## Work to complete:
Each line in the entries below that holds the word "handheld" belongs in the answer.

## Task data:
-=-=-

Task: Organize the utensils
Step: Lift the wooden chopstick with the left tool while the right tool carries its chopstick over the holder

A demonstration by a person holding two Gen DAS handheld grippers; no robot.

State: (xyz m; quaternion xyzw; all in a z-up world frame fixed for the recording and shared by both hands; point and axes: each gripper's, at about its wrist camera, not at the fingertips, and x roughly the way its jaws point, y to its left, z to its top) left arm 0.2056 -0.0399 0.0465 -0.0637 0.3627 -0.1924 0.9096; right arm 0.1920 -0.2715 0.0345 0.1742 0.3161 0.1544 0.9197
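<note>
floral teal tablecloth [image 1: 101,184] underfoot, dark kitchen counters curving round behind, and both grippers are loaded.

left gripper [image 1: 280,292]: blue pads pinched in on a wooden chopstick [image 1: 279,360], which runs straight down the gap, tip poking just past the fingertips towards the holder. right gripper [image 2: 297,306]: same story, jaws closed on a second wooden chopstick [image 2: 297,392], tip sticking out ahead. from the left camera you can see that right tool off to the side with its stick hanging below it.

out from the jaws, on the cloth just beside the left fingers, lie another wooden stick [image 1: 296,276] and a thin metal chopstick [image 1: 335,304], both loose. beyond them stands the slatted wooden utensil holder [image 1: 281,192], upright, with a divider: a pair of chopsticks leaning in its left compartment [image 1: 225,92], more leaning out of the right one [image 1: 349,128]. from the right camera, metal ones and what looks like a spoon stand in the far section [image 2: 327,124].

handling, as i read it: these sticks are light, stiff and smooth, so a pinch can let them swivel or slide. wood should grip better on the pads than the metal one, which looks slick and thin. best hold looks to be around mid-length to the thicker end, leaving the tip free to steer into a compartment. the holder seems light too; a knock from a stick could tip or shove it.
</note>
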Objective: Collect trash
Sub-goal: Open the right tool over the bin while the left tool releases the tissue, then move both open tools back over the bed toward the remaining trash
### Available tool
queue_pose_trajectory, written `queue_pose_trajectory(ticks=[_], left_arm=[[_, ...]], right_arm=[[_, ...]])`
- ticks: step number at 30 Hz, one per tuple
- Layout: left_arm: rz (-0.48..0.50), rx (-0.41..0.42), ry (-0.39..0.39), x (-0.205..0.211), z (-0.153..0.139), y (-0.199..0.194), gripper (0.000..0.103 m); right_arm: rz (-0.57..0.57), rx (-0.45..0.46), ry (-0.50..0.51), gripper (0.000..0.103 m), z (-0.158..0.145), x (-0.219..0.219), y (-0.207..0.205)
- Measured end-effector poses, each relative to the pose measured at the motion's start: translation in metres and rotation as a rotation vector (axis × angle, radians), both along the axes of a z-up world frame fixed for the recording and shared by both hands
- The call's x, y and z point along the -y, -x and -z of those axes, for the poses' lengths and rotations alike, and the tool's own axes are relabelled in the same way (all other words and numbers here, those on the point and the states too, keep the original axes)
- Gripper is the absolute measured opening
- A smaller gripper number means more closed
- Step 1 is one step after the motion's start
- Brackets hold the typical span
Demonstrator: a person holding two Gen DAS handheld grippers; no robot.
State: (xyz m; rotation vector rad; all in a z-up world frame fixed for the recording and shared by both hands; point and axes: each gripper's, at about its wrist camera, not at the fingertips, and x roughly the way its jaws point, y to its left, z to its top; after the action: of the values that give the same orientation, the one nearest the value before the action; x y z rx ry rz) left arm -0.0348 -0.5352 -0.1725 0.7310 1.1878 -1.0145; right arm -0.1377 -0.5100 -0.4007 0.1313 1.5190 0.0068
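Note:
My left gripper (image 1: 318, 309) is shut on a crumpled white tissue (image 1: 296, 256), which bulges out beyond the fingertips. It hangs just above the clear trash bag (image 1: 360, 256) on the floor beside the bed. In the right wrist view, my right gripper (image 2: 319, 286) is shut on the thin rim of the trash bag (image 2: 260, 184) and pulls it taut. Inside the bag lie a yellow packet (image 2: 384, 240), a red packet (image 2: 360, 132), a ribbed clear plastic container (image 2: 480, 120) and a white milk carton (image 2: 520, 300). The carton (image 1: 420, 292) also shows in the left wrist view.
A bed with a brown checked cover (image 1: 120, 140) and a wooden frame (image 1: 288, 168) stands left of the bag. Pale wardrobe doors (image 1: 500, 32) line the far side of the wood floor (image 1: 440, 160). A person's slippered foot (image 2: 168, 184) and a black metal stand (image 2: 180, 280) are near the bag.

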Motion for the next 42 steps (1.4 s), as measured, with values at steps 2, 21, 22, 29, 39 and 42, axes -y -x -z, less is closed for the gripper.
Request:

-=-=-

## Written solution:
A demonstration by a person holding two Gen DAS handheld grippers; no robot.
Demonstrator: a person holding two Gen DAS handheld grippers; no robot.

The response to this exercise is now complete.